Precyzuje, że jest to szczególnie widoczne u maleństw karmionych piersią, które muszą włożyć więcej wysiłku podczas jedzenia. - Przy tym wysiłku wyraźnie się męczą. Widać wtedy, jak niemowlę odrywa się od piersi i zaczyna szybko oddychać - mówi lekarka.
Te symptomy to znak, że należy z dzieckiem jak najszybciej zgłosić się do szpitala. Każda chwila zwłoki może być tragiczna w skutkach.
- Jeżeli pojawi się bladość lub zasinienie skóry, wówczas jest już bardzo późno i nie ma chwili do stracenia. Już sam ciężki oddech, słabszy, cichy płacz i kwilenie to objawy alarmujące, które wskazują, że trzeba szybko jechać do szpitala - mówi ekspertka.
Czy można przegapić te objawy?
- Jeśli rodzice przegapią silne duszności, a choroba postępuje błyskawicznie, to może dojść do sytuacji, w której dziecko wieczorem ma objawy przeziębienia, a rano już nie żyje. W nocy mogą pojawić się bezdech i drgawki, może dojść do zgonu - podkreśla dr Stopyra.

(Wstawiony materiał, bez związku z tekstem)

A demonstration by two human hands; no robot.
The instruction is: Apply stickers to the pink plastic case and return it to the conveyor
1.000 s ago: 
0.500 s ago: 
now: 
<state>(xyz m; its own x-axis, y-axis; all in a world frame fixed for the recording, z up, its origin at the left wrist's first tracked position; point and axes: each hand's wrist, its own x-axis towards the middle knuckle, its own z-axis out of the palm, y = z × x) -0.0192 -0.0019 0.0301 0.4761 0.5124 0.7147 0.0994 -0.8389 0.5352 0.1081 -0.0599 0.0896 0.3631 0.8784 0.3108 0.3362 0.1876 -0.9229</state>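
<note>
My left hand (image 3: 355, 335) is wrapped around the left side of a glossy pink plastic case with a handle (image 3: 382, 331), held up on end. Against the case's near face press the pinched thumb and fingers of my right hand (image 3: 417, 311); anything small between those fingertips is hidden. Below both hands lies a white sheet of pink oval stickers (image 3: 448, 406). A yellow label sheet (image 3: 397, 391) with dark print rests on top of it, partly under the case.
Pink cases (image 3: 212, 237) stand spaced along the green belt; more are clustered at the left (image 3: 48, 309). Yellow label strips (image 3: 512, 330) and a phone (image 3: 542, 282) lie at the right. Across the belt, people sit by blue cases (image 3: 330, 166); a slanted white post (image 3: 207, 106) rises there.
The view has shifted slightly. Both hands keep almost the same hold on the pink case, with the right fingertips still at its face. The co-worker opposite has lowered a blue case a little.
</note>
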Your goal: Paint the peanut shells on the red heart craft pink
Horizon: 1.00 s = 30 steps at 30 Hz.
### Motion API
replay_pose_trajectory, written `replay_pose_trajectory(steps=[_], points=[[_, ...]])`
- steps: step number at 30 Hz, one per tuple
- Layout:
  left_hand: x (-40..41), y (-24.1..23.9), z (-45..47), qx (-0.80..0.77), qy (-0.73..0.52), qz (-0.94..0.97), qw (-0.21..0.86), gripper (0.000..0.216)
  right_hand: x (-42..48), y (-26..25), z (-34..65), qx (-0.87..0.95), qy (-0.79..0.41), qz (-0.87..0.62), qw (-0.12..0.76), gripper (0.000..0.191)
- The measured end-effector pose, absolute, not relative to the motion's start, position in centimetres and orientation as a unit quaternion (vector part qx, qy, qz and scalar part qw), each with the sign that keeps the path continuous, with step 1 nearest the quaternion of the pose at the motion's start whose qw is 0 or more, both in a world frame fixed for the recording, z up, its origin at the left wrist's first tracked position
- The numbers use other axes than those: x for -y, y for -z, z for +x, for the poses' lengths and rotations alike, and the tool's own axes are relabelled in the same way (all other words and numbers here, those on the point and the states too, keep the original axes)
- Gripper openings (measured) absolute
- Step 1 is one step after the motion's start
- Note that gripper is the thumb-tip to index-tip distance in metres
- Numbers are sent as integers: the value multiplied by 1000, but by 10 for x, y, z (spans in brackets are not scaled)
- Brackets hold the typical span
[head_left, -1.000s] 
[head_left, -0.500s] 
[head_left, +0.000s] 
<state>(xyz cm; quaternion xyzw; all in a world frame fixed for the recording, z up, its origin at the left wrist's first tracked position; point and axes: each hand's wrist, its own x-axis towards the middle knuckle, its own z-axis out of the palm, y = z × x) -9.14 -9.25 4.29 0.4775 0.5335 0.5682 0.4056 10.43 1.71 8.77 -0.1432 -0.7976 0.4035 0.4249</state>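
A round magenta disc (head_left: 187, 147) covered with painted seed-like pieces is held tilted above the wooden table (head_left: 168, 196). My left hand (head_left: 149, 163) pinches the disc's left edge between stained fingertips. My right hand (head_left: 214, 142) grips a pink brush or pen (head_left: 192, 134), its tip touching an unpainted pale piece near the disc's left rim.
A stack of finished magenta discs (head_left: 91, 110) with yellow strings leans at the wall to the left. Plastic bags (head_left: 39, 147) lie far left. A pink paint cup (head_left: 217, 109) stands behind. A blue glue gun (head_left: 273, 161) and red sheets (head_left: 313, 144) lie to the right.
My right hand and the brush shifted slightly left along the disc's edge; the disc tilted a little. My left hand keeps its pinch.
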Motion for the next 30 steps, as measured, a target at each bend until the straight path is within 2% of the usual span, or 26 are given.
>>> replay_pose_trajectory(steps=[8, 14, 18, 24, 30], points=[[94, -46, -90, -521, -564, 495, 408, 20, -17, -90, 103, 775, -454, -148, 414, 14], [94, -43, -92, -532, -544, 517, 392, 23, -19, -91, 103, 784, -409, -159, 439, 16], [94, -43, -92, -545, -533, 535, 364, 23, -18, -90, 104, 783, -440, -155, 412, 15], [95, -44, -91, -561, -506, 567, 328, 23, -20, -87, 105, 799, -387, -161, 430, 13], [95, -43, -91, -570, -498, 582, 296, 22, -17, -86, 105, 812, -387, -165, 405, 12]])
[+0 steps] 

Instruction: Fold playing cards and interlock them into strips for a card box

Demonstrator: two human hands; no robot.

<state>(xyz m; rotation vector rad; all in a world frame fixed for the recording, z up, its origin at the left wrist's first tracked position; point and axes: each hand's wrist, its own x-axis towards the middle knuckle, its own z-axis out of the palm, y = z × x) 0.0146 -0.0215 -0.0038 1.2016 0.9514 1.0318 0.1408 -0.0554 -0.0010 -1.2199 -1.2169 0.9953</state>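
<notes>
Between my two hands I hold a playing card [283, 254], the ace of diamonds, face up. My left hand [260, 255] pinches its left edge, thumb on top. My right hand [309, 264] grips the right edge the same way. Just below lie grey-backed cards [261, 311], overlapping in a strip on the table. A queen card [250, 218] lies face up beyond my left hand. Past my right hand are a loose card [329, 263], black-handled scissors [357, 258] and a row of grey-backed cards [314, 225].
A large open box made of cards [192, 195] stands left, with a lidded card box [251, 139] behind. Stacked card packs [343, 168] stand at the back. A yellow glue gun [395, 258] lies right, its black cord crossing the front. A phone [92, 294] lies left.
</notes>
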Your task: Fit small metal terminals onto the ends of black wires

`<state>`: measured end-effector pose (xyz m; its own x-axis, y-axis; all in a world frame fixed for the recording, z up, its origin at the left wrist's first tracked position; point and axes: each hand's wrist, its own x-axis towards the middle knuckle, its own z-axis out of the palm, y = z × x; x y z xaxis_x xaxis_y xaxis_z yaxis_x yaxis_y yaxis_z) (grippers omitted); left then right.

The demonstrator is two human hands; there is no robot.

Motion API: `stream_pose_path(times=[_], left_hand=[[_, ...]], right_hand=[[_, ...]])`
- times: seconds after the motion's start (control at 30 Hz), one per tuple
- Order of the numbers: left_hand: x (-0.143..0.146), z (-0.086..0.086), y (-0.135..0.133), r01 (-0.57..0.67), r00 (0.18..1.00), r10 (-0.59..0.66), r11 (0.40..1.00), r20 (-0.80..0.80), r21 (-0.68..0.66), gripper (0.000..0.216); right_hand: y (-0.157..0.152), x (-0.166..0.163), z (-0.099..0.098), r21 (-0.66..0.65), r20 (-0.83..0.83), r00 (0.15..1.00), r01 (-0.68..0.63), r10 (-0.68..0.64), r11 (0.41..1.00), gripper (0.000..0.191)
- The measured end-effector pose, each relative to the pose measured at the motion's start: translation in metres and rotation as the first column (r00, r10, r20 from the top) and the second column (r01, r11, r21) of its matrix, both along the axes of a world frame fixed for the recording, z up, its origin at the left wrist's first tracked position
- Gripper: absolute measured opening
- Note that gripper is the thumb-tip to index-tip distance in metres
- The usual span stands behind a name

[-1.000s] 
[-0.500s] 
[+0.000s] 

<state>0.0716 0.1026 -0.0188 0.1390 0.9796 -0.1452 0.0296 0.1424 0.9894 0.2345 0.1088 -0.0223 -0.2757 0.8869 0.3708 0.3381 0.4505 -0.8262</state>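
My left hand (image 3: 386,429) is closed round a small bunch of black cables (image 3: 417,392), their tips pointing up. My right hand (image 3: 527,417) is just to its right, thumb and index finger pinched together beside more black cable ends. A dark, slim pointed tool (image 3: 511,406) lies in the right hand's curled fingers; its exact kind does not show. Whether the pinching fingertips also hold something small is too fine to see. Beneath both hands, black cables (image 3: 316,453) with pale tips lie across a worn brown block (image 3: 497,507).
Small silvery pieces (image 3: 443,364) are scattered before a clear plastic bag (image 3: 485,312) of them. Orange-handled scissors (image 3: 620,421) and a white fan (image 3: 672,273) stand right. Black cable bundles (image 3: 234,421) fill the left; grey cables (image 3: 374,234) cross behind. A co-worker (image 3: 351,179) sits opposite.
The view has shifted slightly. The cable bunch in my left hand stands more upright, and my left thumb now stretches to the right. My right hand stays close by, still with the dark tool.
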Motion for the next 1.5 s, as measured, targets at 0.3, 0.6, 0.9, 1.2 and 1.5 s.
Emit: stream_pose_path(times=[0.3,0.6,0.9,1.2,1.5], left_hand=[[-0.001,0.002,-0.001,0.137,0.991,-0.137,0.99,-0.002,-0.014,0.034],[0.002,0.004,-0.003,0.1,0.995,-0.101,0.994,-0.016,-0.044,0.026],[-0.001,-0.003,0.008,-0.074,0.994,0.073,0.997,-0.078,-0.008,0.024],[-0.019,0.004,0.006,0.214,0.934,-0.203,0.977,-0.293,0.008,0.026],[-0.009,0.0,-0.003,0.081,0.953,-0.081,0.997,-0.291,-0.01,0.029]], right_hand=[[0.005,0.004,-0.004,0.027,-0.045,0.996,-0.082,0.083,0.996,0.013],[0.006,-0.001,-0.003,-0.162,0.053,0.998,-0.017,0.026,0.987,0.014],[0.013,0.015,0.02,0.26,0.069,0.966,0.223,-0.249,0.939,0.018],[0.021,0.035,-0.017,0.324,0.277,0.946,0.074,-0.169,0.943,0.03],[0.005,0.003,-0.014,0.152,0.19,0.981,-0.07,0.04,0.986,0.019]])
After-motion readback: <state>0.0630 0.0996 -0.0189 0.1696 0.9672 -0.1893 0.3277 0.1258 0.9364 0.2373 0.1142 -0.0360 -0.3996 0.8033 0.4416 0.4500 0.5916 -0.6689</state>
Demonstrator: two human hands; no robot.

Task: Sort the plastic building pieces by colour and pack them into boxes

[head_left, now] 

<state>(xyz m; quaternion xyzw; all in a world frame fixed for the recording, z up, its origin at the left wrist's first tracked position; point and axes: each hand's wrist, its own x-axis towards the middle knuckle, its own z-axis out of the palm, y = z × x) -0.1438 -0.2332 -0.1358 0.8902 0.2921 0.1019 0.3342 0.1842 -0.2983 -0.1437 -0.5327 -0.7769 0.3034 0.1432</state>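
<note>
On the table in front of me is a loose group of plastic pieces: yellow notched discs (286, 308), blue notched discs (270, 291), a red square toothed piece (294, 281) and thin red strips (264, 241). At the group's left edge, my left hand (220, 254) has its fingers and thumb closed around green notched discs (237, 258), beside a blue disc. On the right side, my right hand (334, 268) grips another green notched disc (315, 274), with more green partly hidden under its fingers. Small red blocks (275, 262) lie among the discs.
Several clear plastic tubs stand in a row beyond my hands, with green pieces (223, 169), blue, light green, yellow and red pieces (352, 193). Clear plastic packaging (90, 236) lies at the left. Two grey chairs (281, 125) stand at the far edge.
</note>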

Wczesne rozpoznanie choroby jest kluczowe. Poza świadomością zagrożenia i czujnością na objawy można się zaszczepić.
Choć szczepienia nie są refundowane, to warto się nimi zainteresować - celem jest ochrona najbardziej newralgicznych grup osób w populacji. To ważne przede wszystkim dla dorosłych w wieku 60 lat i starszych oraz kobiet w ciąży.